Eric Lanlard is a man with a message: always use the best ingredients. 'People are so strange,’ the French master patissier says. 'They spend hours making a celebration cake but spoil it with the worst chocolate.’ We are sitting in Lanlard’s cake emporium and cafe in Battersea, south London. On the counters violently coloured cupcakes vie for attention with delicate traditional tarts, intricate petits fours and creamy cheesecakes. Cake Boy, which Lanlard opened in 2007, produces 1,500 small cakes a day, many destined for his other London shop, Cox, Cookies and Cake, a collaboration with the shoe designer Patrick Cox.

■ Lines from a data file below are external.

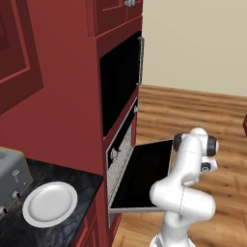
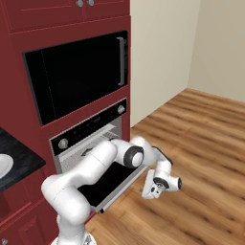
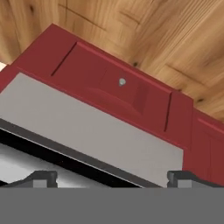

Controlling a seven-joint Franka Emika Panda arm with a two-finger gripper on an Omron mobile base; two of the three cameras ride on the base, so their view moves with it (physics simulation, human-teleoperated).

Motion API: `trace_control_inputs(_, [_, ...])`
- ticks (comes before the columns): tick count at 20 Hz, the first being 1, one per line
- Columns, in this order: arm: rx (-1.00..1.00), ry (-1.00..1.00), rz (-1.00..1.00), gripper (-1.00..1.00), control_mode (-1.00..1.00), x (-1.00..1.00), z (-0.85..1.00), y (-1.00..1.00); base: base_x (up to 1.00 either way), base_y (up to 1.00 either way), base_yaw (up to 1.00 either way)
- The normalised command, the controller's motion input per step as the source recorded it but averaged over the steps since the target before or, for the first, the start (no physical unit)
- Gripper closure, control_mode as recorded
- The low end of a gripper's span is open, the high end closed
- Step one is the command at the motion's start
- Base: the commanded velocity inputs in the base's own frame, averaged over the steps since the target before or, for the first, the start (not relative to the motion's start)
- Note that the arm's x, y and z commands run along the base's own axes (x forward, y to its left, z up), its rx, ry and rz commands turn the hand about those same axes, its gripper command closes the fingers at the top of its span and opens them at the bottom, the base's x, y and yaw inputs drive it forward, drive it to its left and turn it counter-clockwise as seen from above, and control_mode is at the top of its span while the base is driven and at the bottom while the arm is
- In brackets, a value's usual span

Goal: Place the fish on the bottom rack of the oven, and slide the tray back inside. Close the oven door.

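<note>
The oven door [image 1: 144,173] hangs open and level. The gripper [image 2: 147,191] sits low beneath its front edge, fingers [image 3: 41,178] spread wide, holding nothing. The fish cannot be made out. To close, push up under the edge squarely, following the hinge arc.

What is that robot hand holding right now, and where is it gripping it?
Nothing. The hand view shows both fingers set wide apart with nothing between them, looking at the oven door from below its edge.
</note>
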Motion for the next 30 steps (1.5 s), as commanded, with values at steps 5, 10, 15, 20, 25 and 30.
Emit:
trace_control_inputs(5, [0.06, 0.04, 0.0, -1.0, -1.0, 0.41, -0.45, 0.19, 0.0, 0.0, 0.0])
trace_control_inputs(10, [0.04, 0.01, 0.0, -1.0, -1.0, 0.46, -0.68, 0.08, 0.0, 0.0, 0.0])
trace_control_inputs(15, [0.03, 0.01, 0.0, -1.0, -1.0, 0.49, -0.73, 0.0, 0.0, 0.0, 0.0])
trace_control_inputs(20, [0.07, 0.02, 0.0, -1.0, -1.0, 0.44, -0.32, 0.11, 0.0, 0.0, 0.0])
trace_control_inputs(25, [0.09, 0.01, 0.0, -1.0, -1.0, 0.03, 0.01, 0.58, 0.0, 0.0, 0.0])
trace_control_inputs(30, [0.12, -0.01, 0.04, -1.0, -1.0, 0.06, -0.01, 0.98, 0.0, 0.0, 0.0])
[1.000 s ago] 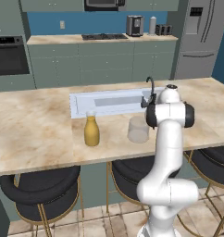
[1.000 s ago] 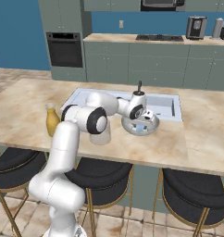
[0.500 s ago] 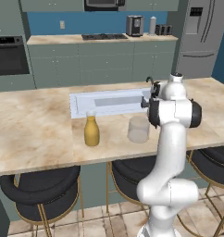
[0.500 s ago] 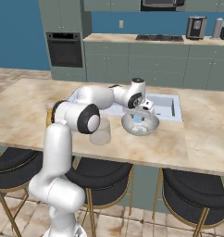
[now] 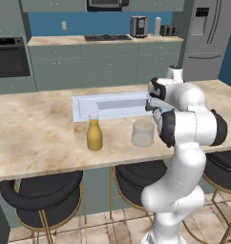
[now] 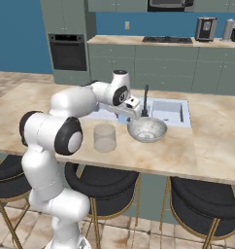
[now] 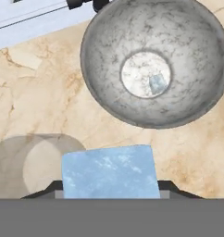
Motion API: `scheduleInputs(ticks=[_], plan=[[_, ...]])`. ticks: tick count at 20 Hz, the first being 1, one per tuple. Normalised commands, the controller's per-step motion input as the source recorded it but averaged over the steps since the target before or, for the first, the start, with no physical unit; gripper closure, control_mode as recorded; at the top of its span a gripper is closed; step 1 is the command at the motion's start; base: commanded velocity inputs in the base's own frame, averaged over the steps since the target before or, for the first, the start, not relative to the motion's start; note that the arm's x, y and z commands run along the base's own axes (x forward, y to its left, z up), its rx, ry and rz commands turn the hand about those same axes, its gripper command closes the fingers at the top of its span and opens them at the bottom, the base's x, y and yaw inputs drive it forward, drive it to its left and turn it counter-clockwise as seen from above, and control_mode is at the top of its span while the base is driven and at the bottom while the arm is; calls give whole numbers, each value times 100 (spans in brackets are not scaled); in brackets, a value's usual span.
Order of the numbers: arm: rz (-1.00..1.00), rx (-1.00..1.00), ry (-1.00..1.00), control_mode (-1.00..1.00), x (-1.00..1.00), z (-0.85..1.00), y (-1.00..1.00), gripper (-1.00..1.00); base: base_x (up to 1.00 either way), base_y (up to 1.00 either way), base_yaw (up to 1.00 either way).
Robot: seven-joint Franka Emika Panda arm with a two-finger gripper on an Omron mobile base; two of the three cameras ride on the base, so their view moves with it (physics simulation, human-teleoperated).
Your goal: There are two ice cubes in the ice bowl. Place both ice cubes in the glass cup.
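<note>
Gripper held one ice cube above the tabletop.
In the hand view the gripper (image 7: 109, 187) was clamped on an ice cube (image 7: 110, 171); the second ice cube (image 7: 157, 83) lay in the ice bowl (image 7: 104, 74) at 12 o'clock, the glass cup (image 7: 16, 162) at 9 o'clock.

You see the gripper (image 6: 134, 108) lifted up and out of the ice bowl (image 6: 147, 129) since a second ago; it now sits above the counter between bowl and glass cup (image 6: 105, 137), just left of the bowl rim in the right base view. It carries one ice cube (image 7: 109, 172) between the fingers. The arm has swung back toward the cup; in the left base view the wrist now sits lower, nearer the cup (image 5: 143, 133).
</note>
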Motion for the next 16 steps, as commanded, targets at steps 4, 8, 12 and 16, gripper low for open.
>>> scheduleInputs(ticks=[4,8,12,16], plan=[[-11,-3,3,-100,-56,44,100,100,0,0,0],[-7,2,7,-100,-11,21,59,100,0,0,0],[0,4,0,-100,0,0,1,100,0,0,0],[0,19,0,-100,12,0,-5,100,0,0,0]])
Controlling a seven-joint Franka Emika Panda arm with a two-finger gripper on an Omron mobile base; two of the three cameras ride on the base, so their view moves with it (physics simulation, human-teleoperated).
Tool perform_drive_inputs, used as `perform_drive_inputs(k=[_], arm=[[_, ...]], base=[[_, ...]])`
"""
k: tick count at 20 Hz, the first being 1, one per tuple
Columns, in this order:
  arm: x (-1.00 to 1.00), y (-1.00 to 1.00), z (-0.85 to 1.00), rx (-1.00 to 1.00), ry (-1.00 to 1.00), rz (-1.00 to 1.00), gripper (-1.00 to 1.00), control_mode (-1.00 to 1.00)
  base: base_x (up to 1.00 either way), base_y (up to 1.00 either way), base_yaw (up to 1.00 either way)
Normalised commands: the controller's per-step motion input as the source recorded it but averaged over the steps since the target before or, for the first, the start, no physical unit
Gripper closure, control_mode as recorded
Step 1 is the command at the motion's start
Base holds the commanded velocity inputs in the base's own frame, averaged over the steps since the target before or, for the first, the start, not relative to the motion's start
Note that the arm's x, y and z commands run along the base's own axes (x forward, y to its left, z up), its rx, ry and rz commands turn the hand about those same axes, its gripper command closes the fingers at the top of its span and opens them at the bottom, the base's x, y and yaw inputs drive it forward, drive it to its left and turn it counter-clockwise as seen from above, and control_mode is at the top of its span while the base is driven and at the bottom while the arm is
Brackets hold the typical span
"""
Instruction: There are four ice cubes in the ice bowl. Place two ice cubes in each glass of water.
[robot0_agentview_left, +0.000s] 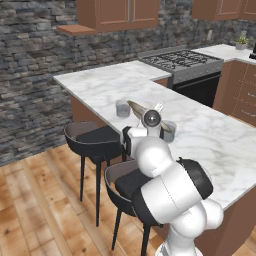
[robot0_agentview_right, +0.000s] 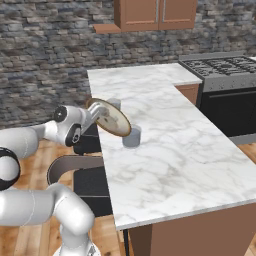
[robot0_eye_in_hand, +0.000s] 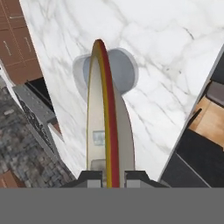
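Observation:
My gripper (robot0_eye_in_hand: 109, 175) is shut on the golden-brown rim of the ice bowl (robot0_eye_in_hand: 105, 109), which shows edge-on in the hand view. The bowl (robot0_agentview_right: 111, 117) is tipped steeply on its side above the counter's left edge. Two pale ice cubes (robot0_eye_in_hand: 98, 138) rest against its beige inside near the fingers. One glass of water (robot0_eye_in_hand: 119, 70) stands on the marble just beyond the bowl's far rim; it is the nearer glass (robot0_agentview_right: 132, 136) (robot0_agentview_left: 169, 131). The other glass (robot0_agentview_right: 114, 103) (robot0_agentview_left: 122, 108) stands further back, partly behind the bowl. From the left, the gripper (robot0_agentview_left: 149, 111) holds the bowl (robot0_agentview_left: 139, 107) between the glasses.
The white marble counter (robot0_agentview_right: 170, 150) stretches right and toward me. Two dark bar stools (robot0_agentview_left: 92, 140) stand below its left edge under my arm. A gas stove (robot0_agentview_left: 182, 62) sits at the far end, with wooden cabinets (robot0_agentview_right: 155, 14) on the stone wall.

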Motion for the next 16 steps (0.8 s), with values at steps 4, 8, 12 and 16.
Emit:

I am here to talk about celebration cakes, and it seems Lanlard, 42, who produces 20 bespoke cakes a month, is not impressed with British traditions. When he first set up in business in 1995, 'People were coming to me and saying, “Please can you make my wedding cake as usually they taste horrible.” People don’t want fruitcake – it’s because there are so many bad ones around, but a good fruitcake is brilliant.’
Plain white iced cakes are still in demand, as are tiered stands of cupcakes, which became popular in the mid-2000s. Mention of these prompts eye-rolling from Lanlard; he feels they lack visual excitement – unlike, for example, his signature creation, the tower of desserts.
'I do a selection of eight, things like cheesecake, chocolate mousses,’ he says. 'We use a chocolate-covered stand, too. It smells amazing – and it’s a great conversation-starter.’